- _Problem description_: Repeat the entries without change, omitting the pictures.

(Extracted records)
○ ○ ○ ○

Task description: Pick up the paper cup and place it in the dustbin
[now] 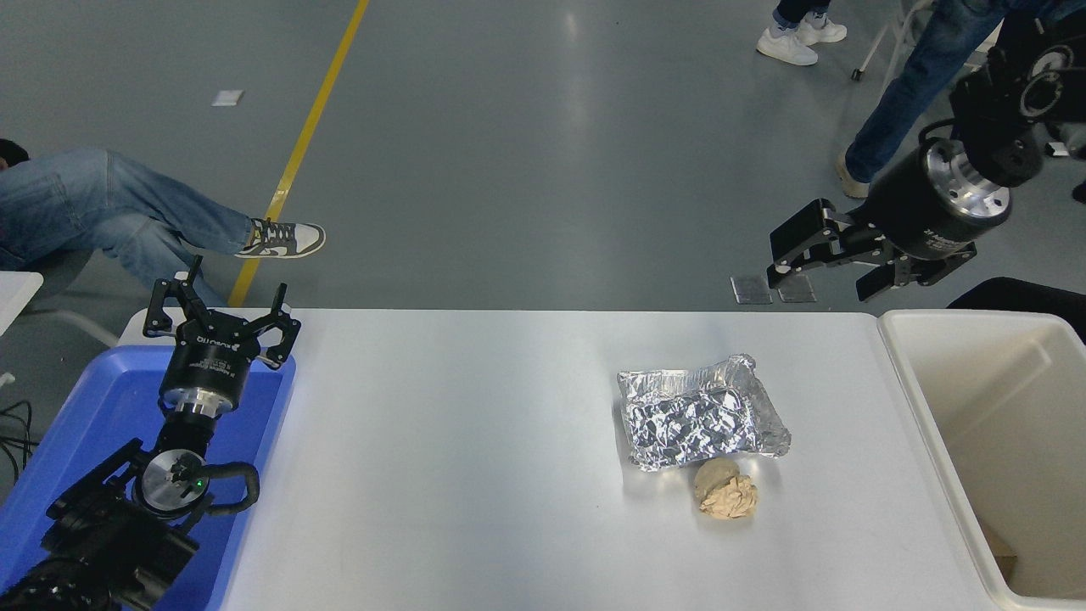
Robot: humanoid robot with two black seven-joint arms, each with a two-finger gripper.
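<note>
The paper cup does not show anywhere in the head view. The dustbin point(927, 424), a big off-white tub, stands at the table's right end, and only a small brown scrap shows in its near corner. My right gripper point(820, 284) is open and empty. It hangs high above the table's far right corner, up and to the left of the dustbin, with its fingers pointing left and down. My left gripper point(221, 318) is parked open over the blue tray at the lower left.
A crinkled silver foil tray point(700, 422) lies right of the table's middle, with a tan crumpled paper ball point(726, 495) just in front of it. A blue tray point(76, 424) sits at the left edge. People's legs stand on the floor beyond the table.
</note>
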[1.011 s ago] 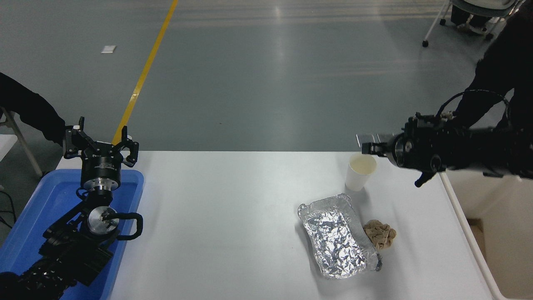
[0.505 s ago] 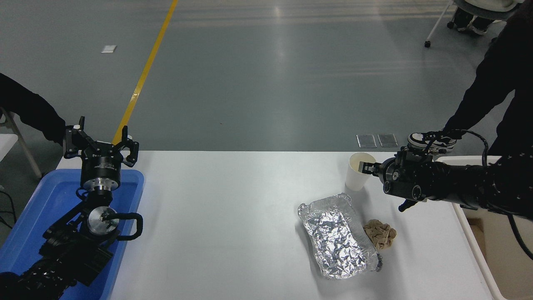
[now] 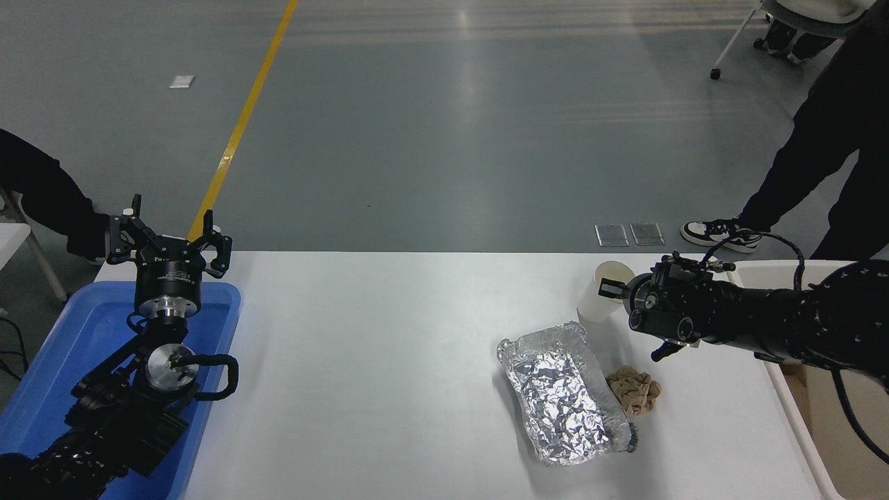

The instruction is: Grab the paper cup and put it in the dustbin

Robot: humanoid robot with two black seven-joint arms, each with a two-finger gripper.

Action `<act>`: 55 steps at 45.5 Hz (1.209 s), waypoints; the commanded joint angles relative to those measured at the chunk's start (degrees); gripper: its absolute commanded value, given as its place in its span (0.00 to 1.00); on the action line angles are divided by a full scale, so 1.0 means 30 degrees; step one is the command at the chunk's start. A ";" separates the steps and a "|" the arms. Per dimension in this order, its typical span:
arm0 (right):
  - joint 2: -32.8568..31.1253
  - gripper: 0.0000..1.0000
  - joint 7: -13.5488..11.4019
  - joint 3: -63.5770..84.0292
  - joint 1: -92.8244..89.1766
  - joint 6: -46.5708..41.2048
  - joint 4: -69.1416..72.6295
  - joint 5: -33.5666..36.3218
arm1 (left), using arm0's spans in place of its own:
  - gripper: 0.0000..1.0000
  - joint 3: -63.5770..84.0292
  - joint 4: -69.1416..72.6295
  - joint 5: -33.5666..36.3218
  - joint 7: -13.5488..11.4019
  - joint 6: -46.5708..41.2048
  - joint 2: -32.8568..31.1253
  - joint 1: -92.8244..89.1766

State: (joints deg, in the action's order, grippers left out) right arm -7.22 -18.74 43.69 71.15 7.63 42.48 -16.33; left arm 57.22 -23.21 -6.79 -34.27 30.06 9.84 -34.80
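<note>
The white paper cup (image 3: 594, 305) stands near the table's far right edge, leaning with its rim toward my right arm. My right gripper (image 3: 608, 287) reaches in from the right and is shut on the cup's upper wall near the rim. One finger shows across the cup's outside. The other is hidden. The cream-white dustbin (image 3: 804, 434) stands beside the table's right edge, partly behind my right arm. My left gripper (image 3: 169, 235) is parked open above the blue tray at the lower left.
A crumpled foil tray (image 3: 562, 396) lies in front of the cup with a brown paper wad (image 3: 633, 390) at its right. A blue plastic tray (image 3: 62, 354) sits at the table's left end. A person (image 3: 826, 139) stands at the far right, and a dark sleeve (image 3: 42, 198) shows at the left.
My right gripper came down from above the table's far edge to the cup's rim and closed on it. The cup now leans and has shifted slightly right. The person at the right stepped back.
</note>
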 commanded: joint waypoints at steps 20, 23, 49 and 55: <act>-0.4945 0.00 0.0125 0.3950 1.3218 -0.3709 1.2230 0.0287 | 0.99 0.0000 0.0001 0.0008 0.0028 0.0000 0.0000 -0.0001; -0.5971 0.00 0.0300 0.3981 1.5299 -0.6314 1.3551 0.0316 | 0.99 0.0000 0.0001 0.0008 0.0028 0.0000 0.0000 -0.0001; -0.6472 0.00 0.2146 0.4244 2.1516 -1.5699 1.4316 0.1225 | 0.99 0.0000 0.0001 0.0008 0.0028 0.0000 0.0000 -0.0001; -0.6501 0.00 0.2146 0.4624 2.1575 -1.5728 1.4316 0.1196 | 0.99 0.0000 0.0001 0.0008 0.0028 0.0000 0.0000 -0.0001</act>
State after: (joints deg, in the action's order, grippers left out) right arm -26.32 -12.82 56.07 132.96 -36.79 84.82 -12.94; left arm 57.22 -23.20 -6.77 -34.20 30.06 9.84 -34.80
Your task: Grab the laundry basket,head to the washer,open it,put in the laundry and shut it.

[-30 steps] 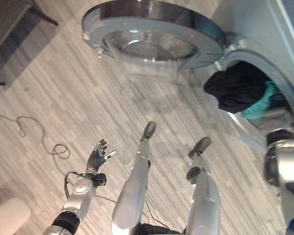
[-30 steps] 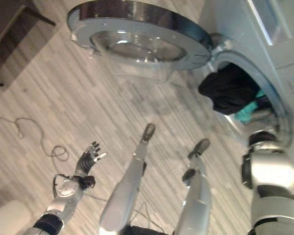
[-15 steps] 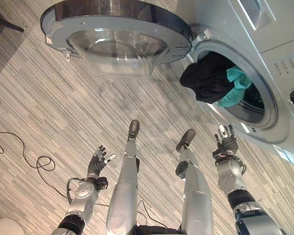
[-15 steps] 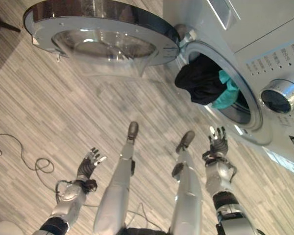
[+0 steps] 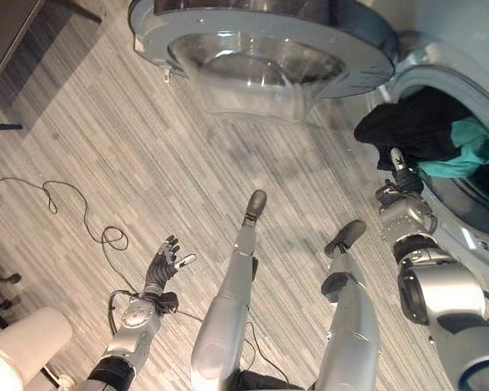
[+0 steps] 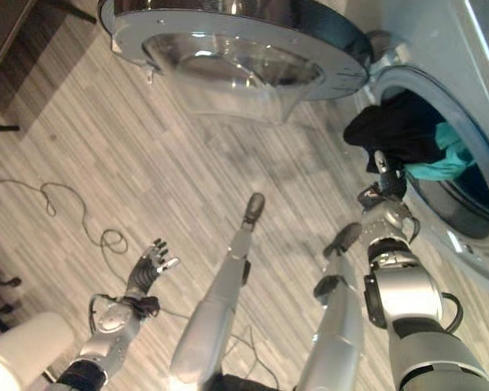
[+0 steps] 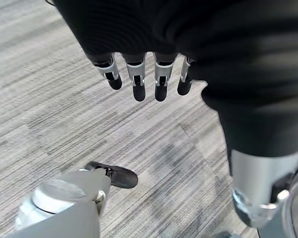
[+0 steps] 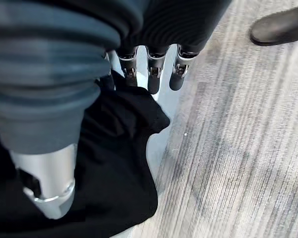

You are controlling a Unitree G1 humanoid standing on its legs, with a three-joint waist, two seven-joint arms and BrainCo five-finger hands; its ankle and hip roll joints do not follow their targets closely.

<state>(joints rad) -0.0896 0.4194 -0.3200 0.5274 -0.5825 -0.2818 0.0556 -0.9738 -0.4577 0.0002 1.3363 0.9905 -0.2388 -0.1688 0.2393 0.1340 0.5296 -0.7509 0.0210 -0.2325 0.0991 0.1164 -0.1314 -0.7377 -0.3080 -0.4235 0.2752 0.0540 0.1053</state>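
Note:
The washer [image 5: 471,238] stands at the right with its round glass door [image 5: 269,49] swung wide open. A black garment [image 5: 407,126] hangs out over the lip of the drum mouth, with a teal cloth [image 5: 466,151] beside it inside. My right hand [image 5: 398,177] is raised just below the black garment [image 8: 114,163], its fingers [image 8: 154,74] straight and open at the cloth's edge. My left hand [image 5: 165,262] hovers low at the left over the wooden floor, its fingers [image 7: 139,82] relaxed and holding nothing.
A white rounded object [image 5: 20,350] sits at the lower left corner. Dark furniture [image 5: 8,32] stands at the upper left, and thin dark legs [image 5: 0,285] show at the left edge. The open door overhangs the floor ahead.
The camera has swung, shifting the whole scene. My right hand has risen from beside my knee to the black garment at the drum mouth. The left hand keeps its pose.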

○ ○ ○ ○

- _The answer_:
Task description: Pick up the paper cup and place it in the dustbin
[now] 
Robot: humanoid robot with two black seven-joint arms, each with a two-finger gripper.
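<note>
The paper cup does not show anywhere in the head view. The dustbin point(927, 424), a big off-white tub, stands at the table's right end, and only a small brown scrap shows in its near corner. My right gripper point(820, 284) is open and empty. It hangs high above the table's far right corner, up and to the left of the dustbin, with its fingers pointing left and down. My left gripper point(221, 318) is parked open over the blue tray at the lower left.
A crinkled silver foil tray point(700, 422) lies right of the table's middle, with a tan crumpled paper ball point(726, 495) just in front of it. A blue tray point(76, 424) sits at the left edge. People's legs stand on the floor beyond the table.
</note>
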[1.011 s ago] 
[0.505 s ago] 
[now] 

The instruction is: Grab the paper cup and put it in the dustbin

Robot: humanoid robot with two black seven-joint arms, each with a two-finger gripper.

Action `<act>`: 55 steps at 45.5 Hz (1.209 s), waypoints; the commanded joint angles relative to those measured at the chunk's start (degrees); gripper: its absolute commanded value, given as its place in its span (0.00 to 1.00); on the action line angles are divided by a full scale, so 1.0 means 30 degrees; step one is the command at the chunk's start. A ";" separates the steps and a "|" the arms. Per dimension in this order, its typical span:
arm0 (right):
  - joint 2: -32.8568..31.1253
  - gripper: 0.0000..1.0000
  - joint 7: -13.5488..11.4019
  - joint 3: -63.5770..84.0292
  - joint 1: -92.8244..89.1766
  - joint 6: -46.5708..41.2048
  - joint 4: -69.1416..72.6295
  - joint 5: -33.5666..36.3218
arm1 (left), using arm0's spans in place of its own:
  - gripper: 0.0000..1.0000
  - joint 3: -63.5770..84.0292
  - joint 4: -69.1416..72.6295
  - joint 5: -33.5666..36.3218
  - joint 7: -13.5488..11.4019
  - joint 6: -46.5708..41.2048
  - joint 2: -32.8568..31.1253
  - joint 1: -92.8244..89.1766

State: (joints deg, in the action's order, grippers left out) right arm -7.22 -18.74 43.69 71.15 7.63 42.48 -16.33; left arm 57.22 -23.21 -6.79 -34.27 30.06 9.84 -34.80
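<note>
The white paper cup (image 3: 594, 305) stands near the table's far right edge, leaning with its rim toward my right arm. My right gripper (image 3: 608, 287) reaches in from the right and is shut on the cup's upper wall near the rim. One finger shows across the cup's outside. The other is hidden. The cream-white dustbin (image 3: 804, 434) stands beside the table's right edge, partly behind my right arm. My left gripper (image 3: 169, 235) is parked open above the blue tray at the lower left.
A crumpled foil tray (image 3: 562, 396) lies in front of the cup with a brown paper wad (image 3: 633, 390) at its right. A blue plastic tray (image 3: 62, 354) sits at the table's left end. A person (image 3: 826, 139) stands at the far right, and a dark sleeve (image 3: 42, 198) shows at the left.
My right gripper came down from above the table's far edge to the cup's rim and closed on it. The cup now leans and has shifted slightly right. The person at the right stepped back.
</note>
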 commanded: joint waypoints at steps 20, 23, 49 and 55: <act>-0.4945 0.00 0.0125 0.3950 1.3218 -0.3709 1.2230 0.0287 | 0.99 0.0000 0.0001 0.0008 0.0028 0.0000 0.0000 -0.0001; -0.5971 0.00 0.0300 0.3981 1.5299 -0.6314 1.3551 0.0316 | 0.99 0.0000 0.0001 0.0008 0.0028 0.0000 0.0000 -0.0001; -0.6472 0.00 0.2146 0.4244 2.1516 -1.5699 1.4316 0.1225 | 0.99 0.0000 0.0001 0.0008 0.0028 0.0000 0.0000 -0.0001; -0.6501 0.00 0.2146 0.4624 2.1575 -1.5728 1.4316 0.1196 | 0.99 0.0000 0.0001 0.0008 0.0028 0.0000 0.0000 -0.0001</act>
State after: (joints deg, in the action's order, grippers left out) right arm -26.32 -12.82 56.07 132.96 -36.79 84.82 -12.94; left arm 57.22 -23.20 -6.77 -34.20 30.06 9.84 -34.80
Your task: Grab the laundry basket,head to the washer,open it,put in the laundry and shut it.

[-30 steps] 
[-30 steps] 
[-15 steps] 
[-15 steps] 
[+0 steps] 
[+0 steps] 
[+0 steps] 
[+0 steps] 

You are controlling a Unitree G1 humanoid standing on its legs, with a three-joint waist, two seven-joint arms and BrainCo five-finger hands; its ankle and hip roll joints do not follow their targets closely.

<state>(joints rad) -0.0896 0.4194 -0.3200 0.5274 -0.5825 -0.2818 0.0556 -0.9738 -0.4577 0.0002 1.3363 0.9905 -0.2388 -0.1688 0.2393 0.1340 0.5296 -0.7509 0.0210 -0.2325 0.0991 0.1164 -0.1314 -0.7377 -0.3080 -0.4235 0.2752 0.0540 0.1053</state>
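Note:
The washer [image 5: 471,238] stands at the right with its round glass door [image 5: 269,49] swung wide open. A black garment [image 5: 407,126] hangs out over the lip of the drum mouth, with a teal cloth [image 5: 466,151] beside it inside. My right hand [image 5: 398,177] is raised just below the black garment [image 8: 114,163], its fingers [image 8: 154,74] straight and open at the cloth's edge. My left hand [image 5: 165,262] hovers low at the left over the wooden floor, its fingers [image 7: 139,82] relaxed and holding nothing.
A white rounded object [image 5: 20,350] sits at the lower left corner. Dark furniture [image 5: 8,32] stands at the upper left, and thin dark legs [image 5: 0,285] show at the left edge. The open door overhangs the floor ahead.
The camera has swung, shifting the whole scene. My right hand has risen from beside my knee to the black garment at the drum mouth. The left hand keeps its pose.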

This exercise requires no further work.